Quale l'altra faccia del problema? La perdita — da parte dei comparatisti — di una dimensione storica, l'immobile loro contemplazione delle strutture, la pretesa di rintracciarne attraverso i millenni le continuità: quelle continuità non sempre innocenti, che avevano condotto, senza forzature, il Dumézil di Miti e dei dei Germani a considerare l'odierno neopaganesimo nella luce cattivante di ultima propaggine dell'antico.
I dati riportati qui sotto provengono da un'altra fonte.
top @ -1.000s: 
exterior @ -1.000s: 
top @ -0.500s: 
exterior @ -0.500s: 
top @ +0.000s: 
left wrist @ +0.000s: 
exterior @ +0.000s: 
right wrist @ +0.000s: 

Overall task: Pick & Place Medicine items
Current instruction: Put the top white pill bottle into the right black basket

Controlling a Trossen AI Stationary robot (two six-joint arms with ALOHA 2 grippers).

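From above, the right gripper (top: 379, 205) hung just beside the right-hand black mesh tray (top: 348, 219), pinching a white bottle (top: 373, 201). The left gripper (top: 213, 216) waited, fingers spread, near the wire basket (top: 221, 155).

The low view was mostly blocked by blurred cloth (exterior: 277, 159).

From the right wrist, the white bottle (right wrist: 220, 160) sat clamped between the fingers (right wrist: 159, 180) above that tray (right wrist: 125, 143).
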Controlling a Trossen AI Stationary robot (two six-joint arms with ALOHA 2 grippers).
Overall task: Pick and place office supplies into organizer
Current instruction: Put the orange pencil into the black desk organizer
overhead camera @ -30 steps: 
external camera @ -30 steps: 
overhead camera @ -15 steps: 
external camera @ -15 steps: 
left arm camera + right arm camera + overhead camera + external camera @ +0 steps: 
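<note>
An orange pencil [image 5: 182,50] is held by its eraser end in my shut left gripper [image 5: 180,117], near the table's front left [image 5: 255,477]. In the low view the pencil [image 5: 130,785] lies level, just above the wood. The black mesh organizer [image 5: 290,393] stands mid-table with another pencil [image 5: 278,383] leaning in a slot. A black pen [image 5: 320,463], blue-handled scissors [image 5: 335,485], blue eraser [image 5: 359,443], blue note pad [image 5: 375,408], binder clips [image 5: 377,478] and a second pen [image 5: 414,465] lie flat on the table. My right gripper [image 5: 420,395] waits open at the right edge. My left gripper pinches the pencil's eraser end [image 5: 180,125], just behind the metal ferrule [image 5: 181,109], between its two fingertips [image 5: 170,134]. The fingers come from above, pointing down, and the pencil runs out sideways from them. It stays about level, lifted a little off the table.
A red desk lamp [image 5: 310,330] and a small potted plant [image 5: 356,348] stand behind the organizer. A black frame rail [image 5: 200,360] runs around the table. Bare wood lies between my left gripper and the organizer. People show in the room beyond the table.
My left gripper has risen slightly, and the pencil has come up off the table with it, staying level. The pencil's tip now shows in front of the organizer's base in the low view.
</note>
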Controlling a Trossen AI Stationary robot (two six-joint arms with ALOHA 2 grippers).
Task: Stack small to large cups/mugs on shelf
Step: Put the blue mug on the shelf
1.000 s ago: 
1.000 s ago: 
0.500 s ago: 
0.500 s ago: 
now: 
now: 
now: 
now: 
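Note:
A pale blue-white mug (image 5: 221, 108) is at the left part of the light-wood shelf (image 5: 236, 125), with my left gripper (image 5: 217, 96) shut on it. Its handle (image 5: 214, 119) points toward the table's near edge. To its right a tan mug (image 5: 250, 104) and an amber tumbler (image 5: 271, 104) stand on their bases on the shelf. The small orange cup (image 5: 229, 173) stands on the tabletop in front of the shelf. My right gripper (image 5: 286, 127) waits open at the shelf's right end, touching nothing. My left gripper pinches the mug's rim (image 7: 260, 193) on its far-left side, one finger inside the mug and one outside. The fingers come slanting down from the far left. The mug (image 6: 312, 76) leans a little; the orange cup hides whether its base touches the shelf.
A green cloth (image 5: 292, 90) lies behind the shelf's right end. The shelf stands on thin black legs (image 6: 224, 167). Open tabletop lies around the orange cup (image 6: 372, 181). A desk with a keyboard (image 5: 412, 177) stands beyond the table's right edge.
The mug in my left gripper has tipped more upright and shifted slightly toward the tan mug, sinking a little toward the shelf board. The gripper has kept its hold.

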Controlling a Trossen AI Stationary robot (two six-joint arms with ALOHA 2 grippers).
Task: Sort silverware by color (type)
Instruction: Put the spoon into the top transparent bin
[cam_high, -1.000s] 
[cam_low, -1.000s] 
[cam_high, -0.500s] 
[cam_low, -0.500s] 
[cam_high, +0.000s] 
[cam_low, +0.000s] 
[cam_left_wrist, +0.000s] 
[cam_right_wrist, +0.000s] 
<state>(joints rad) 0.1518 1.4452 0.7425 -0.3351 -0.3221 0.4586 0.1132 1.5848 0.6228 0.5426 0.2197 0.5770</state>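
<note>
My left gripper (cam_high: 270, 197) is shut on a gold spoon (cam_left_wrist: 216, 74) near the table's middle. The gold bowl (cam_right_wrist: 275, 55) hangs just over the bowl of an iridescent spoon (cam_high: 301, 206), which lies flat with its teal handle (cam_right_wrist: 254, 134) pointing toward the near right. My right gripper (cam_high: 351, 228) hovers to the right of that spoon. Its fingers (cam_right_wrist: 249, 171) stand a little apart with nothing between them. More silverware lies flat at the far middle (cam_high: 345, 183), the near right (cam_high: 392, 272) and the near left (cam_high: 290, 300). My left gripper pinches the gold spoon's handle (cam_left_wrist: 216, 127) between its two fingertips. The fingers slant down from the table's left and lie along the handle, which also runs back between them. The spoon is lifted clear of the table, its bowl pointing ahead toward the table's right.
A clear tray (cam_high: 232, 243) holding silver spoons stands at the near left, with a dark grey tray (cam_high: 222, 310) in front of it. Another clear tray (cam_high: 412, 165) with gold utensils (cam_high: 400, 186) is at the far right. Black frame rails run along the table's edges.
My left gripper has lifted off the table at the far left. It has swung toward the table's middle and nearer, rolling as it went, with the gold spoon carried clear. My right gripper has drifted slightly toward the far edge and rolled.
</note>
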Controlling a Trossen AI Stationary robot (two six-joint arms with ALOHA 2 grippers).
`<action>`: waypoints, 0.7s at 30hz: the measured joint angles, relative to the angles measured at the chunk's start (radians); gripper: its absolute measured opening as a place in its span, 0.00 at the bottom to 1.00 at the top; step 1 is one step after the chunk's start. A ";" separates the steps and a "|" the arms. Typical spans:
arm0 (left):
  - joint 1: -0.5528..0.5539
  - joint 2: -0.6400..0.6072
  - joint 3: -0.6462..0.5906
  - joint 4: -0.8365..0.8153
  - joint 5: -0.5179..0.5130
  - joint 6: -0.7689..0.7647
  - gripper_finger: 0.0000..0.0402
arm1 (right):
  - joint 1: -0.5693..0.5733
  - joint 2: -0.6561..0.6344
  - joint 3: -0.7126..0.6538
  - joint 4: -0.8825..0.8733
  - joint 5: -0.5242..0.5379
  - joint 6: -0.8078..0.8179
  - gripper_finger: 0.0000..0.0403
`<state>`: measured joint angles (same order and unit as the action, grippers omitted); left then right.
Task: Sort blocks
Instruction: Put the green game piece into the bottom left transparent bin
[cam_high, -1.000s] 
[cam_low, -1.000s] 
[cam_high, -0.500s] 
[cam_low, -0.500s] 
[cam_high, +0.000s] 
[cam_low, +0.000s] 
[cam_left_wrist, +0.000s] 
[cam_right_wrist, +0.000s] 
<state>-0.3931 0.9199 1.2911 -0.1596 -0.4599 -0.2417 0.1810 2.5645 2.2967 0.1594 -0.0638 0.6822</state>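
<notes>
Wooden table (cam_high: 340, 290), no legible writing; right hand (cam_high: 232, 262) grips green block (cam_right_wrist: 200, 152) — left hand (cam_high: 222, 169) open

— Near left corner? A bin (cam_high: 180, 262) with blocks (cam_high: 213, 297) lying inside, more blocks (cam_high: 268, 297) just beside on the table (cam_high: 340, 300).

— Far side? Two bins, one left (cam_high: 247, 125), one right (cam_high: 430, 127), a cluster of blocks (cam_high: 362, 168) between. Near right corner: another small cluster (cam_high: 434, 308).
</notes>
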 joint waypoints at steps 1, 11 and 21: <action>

Perdita della dimensione storica, che può risolversi nella persuasione della apparenza di ogni cambiamento: germe inequivocabile di ogni visione del mondo che finisce con l'annoverare la rottura rivoluzionaria nell'ambito delle illusioni ideologiche da dissipare con i fasci di luce dell'analisi scientifica.
Poiché saltuaria è stata l'esplicitazione, da parte di Dumézil, delle sue scelte politiche - ultima e controversa l'adesione nel 1973 alla rivista della nuova destra Nouvelle École — è ovvio che si potrebbe essere tacciati di pan-politicismo se si volesse ricondurre la comprensione di lui, scienziato, a quest'unica angolazione. Preme di più rilevare, invece, che è nel meccanismo stesso della sua scoperta — l'universalità delle tre «funzioni» — che qualcosa si è inceppato quando lo si è voluto calare nel concreto di specifiche società arcaiche.
Grande era stata l'efficacia della lettura dell'antica società germanica, discutibile quella dell'antica società romana. Le tre funzioni, quand'anche variamente combinate (punto i più delicato era il rapporto tra funzione sacerdotale e sovranità), potevano davvero dar conto di una società tendenzialmente bipolare (patriziato-plebe; padroni-clienti) come quella romana arcaica?
L'obiezione — ripresa da ultimo da Momigliano nel seminario pisano su Dumézil del 1983 — tocca il punto più delicato dell'indagine e intacca proprio quell'elemento che fa di Dumézil uno studioso ben altrimenti interessante degli asettici strutturalisti di stretta osservanza, uno studioso che ha sempre teso — pur tra qualche ripensamento — a collegare le «funzioni» individuate non semplicemente a dei modelli mentali ma a delle caste, a dei ceti. Ragione per cui si può forse dire che il libro suo più riuscito è probabilmente quello del 1968 sul Mahabharata, mito ed epopea (Einaudi 1982), dove la materia si lascia calare in modo straordinariamente convincente nei «moules» avrebbe detto Dumézil, «negli stampi» del modello trifunzionale.